When I sat down with my manager a few weeks ago to announce my resignation, I felt really scared. I wondered whether this was all just a big mistake. Yet when I told my manager about this new opportunity, they said to me “You are so young! Now is the time to do this!”.

Me? Young? It’s funny how easy it is to get caught up in the time line society has set up for us and to feel like we are behind, like we are failing. Or to feel like we are “too old” to do something. Admittedly, I am really starting to believe I want children and the reality is that there is, biologically speaking, a bit of a time line there.

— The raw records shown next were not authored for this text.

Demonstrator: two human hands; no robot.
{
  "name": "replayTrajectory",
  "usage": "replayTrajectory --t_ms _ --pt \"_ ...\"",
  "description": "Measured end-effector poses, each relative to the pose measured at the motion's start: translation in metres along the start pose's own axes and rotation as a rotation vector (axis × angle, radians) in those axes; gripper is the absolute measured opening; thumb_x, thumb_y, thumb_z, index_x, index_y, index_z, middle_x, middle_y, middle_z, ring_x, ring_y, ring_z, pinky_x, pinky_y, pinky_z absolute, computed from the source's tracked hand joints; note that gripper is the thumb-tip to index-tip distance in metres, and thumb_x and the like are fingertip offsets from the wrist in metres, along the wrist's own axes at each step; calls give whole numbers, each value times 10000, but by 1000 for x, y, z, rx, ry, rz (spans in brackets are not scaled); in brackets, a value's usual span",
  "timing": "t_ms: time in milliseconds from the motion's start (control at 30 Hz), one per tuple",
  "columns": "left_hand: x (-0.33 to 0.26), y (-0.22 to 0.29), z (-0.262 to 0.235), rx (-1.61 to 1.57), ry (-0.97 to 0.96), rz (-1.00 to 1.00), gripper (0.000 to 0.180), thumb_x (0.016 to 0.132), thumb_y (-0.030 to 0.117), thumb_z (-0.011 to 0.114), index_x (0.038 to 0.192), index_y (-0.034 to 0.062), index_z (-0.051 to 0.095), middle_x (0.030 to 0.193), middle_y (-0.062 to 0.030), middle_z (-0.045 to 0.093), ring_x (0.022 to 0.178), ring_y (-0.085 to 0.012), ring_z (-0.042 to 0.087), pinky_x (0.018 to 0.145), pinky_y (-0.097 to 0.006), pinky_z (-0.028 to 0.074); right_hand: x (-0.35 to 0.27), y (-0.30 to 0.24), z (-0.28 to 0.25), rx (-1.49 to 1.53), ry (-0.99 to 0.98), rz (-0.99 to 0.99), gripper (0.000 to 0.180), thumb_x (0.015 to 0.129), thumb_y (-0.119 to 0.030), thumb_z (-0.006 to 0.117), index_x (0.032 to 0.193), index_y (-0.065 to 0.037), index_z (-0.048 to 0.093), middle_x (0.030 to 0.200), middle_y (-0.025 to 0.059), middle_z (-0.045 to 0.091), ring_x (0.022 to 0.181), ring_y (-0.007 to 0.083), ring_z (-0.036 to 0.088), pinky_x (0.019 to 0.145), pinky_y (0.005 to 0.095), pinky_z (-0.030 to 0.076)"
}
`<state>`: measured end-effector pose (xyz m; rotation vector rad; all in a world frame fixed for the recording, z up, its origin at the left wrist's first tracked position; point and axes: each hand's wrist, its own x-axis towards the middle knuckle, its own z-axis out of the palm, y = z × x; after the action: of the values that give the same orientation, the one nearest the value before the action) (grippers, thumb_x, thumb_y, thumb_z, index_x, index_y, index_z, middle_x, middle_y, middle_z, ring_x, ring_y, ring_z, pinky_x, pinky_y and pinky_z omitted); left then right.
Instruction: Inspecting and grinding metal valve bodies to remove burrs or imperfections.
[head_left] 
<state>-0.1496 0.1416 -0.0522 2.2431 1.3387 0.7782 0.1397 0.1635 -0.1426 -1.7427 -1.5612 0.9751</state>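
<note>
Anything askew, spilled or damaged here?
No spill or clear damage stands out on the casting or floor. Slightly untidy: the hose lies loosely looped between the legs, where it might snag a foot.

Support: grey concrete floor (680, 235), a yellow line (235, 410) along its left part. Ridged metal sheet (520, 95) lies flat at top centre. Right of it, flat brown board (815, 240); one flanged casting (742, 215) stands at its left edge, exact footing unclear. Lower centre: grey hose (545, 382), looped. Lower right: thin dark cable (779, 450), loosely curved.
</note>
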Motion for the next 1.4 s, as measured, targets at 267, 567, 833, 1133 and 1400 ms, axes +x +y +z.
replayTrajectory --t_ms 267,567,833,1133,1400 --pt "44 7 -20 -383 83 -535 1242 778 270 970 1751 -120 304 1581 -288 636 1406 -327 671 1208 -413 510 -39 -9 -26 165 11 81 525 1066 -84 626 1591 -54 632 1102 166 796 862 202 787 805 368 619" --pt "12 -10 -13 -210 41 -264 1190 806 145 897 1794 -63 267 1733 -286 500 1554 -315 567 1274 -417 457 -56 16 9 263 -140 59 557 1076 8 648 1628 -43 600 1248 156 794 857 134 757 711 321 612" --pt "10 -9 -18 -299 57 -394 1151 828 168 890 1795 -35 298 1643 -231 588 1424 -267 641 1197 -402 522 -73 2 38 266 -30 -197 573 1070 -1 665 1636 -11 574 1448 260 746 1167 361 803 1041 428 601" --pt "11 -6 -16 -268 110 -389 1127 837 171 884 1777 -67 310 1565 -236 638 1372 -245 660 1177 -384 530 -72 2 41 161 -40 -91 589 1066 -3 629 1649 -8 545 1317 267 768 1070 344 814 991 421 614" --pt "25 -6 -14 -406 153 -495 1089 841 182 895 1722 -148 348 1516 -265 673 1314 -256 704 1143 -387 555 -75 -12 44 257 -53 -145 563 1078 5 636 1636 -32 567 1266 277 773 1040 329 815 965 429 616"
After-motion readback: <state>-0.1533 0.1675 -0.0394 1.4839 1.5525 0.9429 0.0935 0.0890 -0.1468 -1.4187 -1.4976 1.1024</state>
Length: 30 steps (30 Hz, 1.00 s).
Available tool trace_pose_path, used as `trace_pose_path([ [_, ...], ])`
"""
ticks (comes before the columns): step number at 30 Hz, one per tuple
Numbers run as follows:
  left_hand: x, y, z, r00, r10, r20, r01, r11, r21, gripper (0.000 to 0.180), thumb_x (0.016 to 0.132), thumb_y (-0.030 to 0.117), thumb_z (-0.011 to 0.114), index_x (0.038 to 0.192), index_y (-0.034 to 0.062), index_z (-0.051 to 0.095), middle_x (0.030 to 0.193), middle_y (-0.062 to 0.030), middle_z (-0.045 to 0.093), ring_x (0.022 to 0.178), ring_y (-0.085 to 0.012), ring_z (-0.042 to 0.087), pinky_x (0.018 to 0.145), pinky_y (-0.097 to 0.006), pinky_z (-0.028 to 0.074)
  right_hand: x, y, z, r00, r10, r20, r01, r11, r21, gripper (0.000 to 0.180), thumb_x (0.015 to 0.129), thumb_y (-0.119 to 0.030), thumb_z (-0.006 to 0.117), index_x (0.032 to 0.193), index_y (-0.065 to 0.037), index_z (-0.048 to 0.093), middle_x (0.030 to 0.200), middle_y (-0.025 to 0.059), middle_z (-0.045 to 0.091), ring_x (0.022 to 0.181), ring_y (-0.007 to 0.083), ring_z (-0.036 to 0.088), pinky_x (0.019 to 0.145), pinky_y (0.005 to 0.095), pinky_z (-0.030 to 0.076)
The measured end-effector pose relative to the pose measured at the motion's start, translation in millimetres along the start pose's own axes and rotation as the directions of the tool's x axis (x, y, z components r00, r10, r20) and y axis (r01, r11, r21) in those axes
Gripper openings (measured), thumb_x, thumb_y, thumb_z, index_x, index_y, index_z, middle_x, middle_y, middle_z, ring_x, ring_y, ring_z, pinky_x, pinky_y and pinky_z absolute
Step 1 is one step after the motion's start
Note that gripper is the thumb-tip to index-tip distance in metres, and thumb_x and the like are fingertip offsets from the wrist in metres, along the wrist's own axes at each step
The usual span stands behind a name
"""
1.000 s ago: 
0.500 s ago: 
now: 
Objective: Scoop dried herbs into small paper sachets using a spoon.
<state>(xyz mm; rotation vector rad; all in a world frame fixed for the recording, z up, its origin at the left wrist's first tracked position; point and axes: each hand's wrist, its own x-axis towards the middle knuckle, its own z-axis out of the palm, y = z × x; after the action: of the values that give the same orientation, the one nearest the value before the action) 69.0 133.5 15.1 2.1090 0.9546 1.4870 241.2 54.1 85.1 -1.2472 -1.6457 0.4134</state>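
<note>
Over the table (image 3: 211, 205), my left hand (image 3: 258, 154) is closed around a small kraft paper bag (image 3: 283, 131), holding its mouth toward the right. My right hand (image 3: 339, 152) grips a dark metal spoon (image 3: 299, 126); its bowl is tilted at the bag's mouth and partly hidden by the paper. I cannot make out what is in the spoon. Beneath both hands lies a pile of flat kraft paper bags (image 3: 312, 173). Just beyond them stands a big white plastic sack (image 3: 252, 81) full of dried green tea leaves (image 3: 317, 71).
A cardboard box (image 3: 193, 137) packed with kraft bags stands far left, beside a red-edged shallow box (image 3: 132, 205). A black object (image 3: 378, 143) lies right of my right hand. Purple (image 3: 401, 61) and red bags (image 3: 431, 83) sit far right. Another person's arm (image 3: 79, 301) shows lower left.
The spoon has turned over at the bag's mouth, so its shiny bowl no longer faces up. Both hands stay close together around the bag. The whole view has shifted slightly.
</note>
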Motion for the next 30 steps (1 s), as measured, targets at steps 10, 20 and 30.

But still, there is a part of me that wants to explore and that believes there is still more out there; more to see, more people to meet, more experiences to have, more growth, more discovery, more healing.

I was speaking with a family member last night and they asked me how I was doing and I shared with them that I had this feeling of trepidation and that it was hard to wrap my head around the idea that I am 30 and doing this type of thing. But I also explained that going to BC is something I have thought of for a long time and so, if I settled close to home without ever exploring BC, a part of me would always wonder “what if”.

They said “Michèle, a life time is a long time to spend wondering about opportunities we didn’t explore”.

So I am doing it, wandering at 30, and working towards doing it with more peace and confidence that nothing is wrong with me. I want to trust that the decisions I am making based on what feels best, will lead to what is best for me. Trust that wandering about this life is the only way forward for me, that I don’t need to “find my way”, for I am not lost.

The journey really does matter more than the destination. After all, the destination is one and the same for all of us: death. So I prefer to wander and enjoy my journey, no matter how different it may look from that of my peers. It still feels hard and scary at times, but I suppose life is that way for most of us, no matter the path we choose to take.